__TASK STATEMENT__:
Nothing may be dropped. Retype the whole listing exactly.

__STORED DATA__:
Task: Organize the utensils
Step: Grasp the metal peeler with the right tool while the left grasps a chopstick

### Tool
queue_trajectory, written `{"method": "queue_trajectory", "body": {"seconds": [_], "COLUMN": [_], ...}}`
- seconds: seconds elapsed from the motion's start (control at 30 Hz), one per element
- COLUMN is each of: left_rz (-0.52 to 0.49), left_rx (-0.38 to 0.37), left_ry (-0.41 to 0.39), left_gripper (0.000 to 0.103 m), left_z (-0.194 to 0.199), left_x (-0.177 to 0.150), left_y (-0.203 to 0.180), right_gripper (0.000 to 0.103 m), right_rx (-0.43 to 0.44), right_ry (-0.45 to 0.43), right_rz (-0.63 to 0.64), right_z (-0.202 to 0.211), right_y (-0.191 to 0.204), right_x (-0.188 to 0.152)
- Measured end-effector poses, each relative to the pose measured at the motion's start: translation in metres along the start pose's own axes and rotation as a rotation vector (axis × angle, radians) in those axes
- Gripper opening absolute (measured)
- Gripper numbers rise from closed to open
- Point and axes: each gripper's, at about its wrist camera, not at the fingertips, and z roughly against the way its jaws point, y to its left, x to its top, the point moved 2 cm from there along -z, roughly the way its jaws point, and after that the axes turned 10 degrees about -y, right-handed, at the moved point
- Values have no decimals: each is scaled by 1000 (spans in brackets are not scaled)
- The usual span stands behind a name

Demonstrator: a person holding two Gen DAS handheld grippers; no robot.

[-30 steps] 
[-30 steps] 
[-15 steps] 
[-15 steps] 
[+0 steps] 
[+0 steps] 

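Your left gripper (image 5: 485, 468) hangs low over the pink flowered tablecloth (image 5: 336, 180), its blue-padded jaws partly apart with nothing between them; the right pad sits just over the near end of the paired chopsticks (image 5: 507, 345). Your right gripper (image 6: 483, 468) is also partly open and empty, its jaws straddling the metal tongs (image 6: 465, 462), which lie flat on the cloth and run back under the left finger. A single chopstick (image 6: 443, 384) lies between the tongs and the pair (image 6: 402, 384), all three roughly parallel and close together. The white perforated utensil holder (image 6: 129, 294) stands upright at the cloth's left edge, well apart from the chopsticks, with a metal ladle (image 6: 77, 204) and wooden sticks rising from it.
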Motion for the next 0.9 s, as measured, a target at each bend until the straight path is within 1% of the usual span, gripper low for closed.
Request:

__ANSWER TO THIS PROBLEM__:
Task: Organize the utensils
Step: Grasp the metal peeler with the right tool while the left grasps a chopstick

### Tool
queue_trajectory, written `{"method": "queue_trajectory", "body": {"seconds": [_], "COLUMN": [_], ...}}`
- seconds: seconds elapsed from the motion's start (control at 30 Hz), one per element
- COLUMN is each of: left_rz (-0.52 to 0.49), left_rx (-0.38 to 0.37), left_ry (-0.41 to 0.39), left_gripper (0.000 to 0.103 m), left_z (-0.194 to 0.199), left_x (-0.177 to 0.150), left_y (-0.203 to 0.180), right_gripper (0.000 to 0.103 m), right_rx (-0.43 to 0.44), right_ry (-0.45 to 0.43), right_rz (-0.63 to 0.64), right_z (-0.202 to 0.211), right_y (-0.191 to 0.204), right_x (-0.188 to 0.152)
- Measured end-effector poses, each relative to the pose measured at the motion's start: translation in metres along the start pose's own axes and rotation as a rotation vector (axis × angle, radians) in those axes
- Gripper opening absolute (measured)
- Gripper numbers rise from closed to open
- Point and axes: each gripper's, at about its wrist camera, not at the fingertips, and z roughly against the way its jaws point, y to its left, x to its top, the point moved 2 cm from there along -z, roughly the way its jaws point, and after that the axes turned 10 degrees about -y, right-handed, at the moved point
- Values have no decimals: each is scaled by 1000 (spans in brackets are not scaled)
- The usual span stands behind a name

Demonstrator: a person holding two Gen DAS handheld grippers; no robot.

[-30 steps] 
[-30 steps] 
[-15 steps] 
[-15 steps] 
[+0 steps] 
[+0 steps] 

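Your left gripper (image 5: 485, 468) hangs low over the pink flowered tablecloth (image 5: 336, 180), its blue-padded jaws partly apart with nothing between them; the right pad sits just over the near end of the paired chopsticks (image 5: 507, 345). Your right gripper (image 6: 483, 468) is also partly open and empty, its jaws straddling the metal tongs (image 6: 465, 462), which lie flat on the cloth and run back under the left finger. A single chopstick (image 6: 443, 384) lies between the tongs and the pair (image 6: 402, 384), all three roughly parallel and close together. The white perforated utensil holder (image 6: 129, 294) stands upright at the cloth's left edge, well apart from the chopsticks, with a metal ladle (image 6: 77, 204) and wooden sticks rising from it.
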Motion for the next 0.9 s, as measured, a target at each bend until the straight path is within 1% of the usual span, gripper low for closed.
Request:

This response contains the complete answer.